Introduction
The ethical questions surrounding withdrawing support to the critically ill at the end of life require serious consideration to ensure that appropriate action is taken. This paper looks at the moral and ethical dilemma surrounding the decision to withdraw a life support machine for an 84-year-old man with COPD. This study will look into Mr. Martinez’s standards, quality of life, and decisions made by the family concerned regarding their ethical principles guiding them in arriving at their critical choice.
Patient’s Directives
Mr. Martinez explicitly communicated his preference for the exclusion of resuscitation treatments by requesting a written Do Not Resuscitate (DNR) order to be included in the medical documents. As Beauchamp and Childress (2019) acknowledged, autonomy grants the patient the authority to make decisions regarding their medical treatment. This advanced directive aligns with the idea of autonomy. Respect for autonomy is a critical ethical concept that emphasizes the importance of acknowledging the preferences and decisions of individuals. The case of DNR for Mr. Martinez constitutes an instruction for physicians to consider when determining the mode of emergency end-of-life medical care to offer.
Quality of Life
Mr. Martinez’s comfort level needs to be evaluated to examine if it will be possible to conduct the proposed life support measures—state of the environment for the quality of life considerations. A comprehensive assessment of the state of wellness in which the person is placed should be undertaken, considering all their physical, mental and emotional states. Moreover, increasing the oxygen level involuntarily may cause respiratory pain and cast doubt on the correspondence with the principle of beneficence that requires caring for a person’s well-being. Thus, in such a situation, medical experts must make an informed decision that balances the positive effects of life support and possible negative impacts on Mr. Martinez’s health.

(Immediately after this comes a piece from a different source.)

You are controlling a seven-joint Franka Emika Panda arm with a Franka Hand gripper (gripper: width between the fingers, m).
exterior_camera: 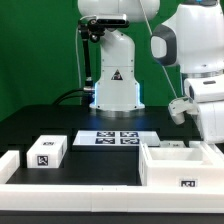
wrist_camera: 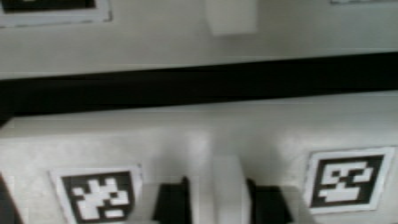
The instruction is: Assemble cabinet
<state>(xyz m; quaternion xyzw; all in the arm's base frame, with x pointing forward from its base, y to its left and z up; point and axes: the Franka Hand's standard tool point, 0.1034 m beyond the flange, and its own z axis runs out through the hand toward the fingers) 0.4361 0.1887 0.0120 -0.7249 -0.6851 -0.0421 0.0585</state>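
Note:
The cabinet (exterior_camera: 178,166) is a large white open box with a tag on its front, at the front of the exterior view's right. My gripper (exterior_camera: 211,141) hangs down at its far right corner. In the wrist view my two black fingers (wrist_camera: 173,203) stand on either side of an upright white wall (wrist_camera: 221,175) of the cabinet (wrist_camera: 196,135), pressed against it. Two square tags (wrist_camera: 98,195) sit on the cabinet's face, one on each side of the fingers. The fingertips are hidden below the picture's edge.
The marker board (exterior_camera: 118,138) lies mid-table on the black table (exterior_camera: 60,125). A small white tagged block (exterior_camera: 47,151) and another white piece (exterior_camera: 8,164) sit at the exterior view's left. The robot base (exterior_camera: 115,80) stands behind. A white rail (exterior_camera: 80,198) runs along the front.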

Family’s Stated Preferences
It is equally important to acknowledge the views of the family while deciding on matters concerning end-of-life care. As such, it is crucial to inform Mr. Martinez’s family that he does not wish to receive cardiac resuscitation and other resuscitative treatments. It is also critical to involve the family in the treatment plan; this ensures that their ideas and beliefs are considered during the decision-making process. On the other hand, it is also crucial to consider the patient’s autonomy rather than the views held by the patient’s family on issues that contradict the patient’s expressed demands. (Beauchamp & Childress, 2019).
Moral Issues Associated with Limiting Life Support
The case of Mr. Martinez gives rise to specific ethical considerations about the choice of terminating life-sustaining measures. The inadvertent increase in oxygen levels, leading to respiratory discomfort, raises concerns about the ethical responsibility of healthcare professionals to rectify errors promptly. A challenging ethical quandary occurs when one seeks to find a middle ground between the moral imperative to prevent harm (non-maleficence) and the patient’s autonomy and expressed desires (Beauchamp & Childress, 2019). The complexity of decisions about end-of-life care is underscored by the tension that arises from balancing the principles of beneficence and autonomy.
Ethical Principles Relevant to Decision-Making
Mr. Martinez’s case necessitates examining several ethical factors to reach a morally justifiable verdict. Considering Mr. Martinez’s unambiguous advice against resuscitation, prioritizing autonomy is crucial, as previously stated. When evaluating the potential advantages and risks of life-sustaining treatments, healthcare professionals must consider the principles of promoting well-being and avoiding harm. Beauchamp and Childress (2019) argue that justice is crucial as it ensures fair and impartial decision-making that considers the patient’s rights and significant values.
Essential Considerations
You must consider the consequences, causes, and conflicting interests due to Mr. Martinez’s respiratory failure. The moral imperative to promptly rectify errors and the duty to uphold the patient’s autonomy may clash due to the careless mistake made while adjusting his oxygen levels. Analyzing the decision to transfer Mr Martinez to critical care is essential, considering the established ethical norms and the potential benefits and burdens for the patient.
Conclusion
The thorough ethical analysis of Mr. Martinez’s situation reveals the intricate connection between autonomy, beneficence, non-maleficence, and justice when making judgments about end-of-life treatment. The patient’s directives, concerns over the quality of life, family preferences, and moral dilemmas associated with limiting life support necessitate a thoughtful approach that informs ethical deliberations. Healthcare practitioners are responsible for navigating these complexities while upholding their commitment to the principles that define ethical healthcare practice.
References:
Beauchamp, T. L., & Childress, J. F. (2019). Principles of Biomedical Ethics (8th ed.). Oxford University Press.